> WORK TASK
Would you please set down the lines of the data from the one containing "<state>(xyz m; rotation" to the final line, exactly and only those?

> SUPPLIED INFORMATION
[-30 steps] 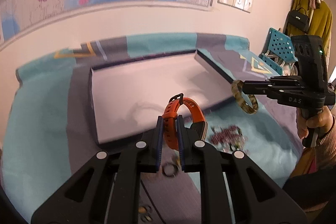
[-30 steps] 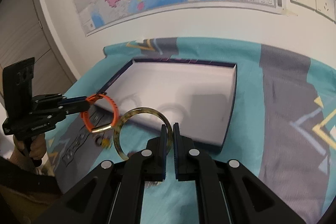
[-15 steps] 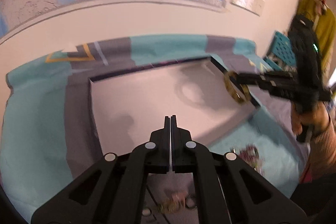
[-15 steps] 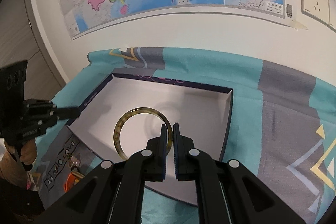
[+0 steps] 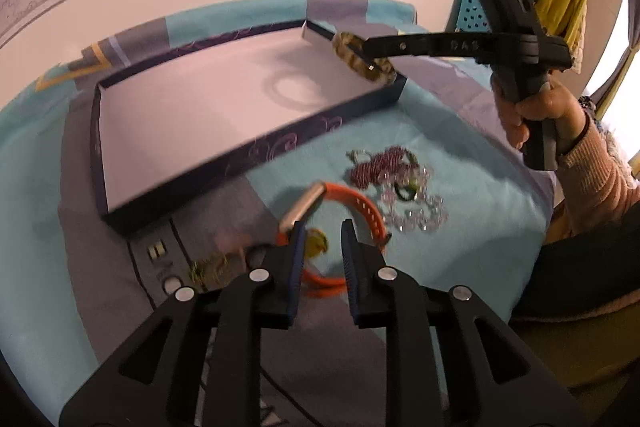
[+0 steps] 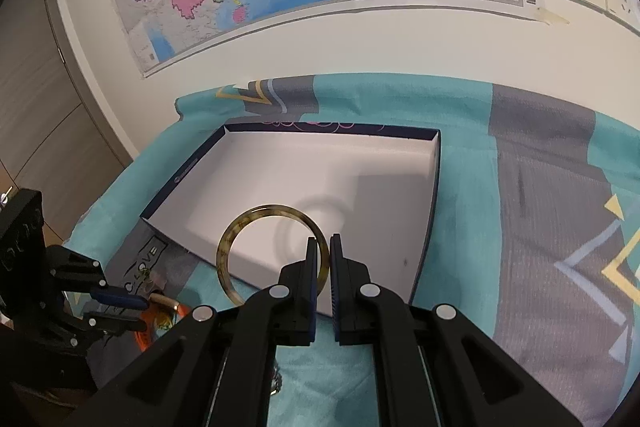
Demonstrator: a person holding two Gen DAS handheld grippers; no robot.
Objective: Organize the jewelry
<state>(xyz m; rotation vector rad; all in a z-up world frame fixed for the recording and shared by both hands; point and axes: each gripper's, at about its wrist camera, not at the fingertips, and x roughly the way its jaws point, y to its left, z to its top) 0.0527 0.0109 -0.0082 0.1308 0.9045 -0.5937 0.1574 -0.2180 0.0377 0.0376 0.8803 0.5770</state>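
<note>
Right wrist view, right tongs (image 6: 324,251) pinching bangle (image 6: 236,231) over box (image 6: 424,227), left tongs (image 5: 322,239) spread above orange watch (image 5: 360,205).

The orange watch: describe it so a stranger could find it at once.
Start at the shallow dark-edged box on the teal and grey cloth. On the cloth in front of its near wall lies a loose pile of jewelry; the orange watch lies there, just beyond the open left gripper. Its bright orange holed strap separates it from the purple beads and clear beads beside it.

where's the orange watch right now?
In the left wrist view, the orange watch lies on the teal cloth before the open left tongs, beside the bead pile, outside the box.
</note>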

> TASK RESPONSE
<state>(xyz m; rotation vector rad; all in a z-up world frame fixed for the recording and shared by both hands; point and axes: each gripper's, at about its wrist camera, not at the fingertips, and x roughly the way its jaws point, y to its left, z to its top) 0.0527 0.0109 -0.0082 0.1308 0.9045 -0.5937 0.1574 -0.2180 0.0377 0.0376 0.8803 0.5770</state>
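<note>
Right wrist view, right tongs (image 6: 324,251) pinching bangle (image 6: 236,231) over box (image 6: 424,227), left tongs (image 5: 322,239) spread above orange watch (image 5: 360,205).

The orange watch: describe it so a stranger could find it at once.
Start at the shallow dark-edged box on the teal and grey cloth. On the cloth in front of its near wall lies a loose pile of jewelry; the orange watch lies there, just beyond the open left gripper. Its bright orange holed strap separates it from the purple beads and clear beads beside it.

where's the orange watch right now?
In the left wrist view, the orange watch lies on the teal cloth before the open left tongs, beside the bead pile, outside the box.
</note>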

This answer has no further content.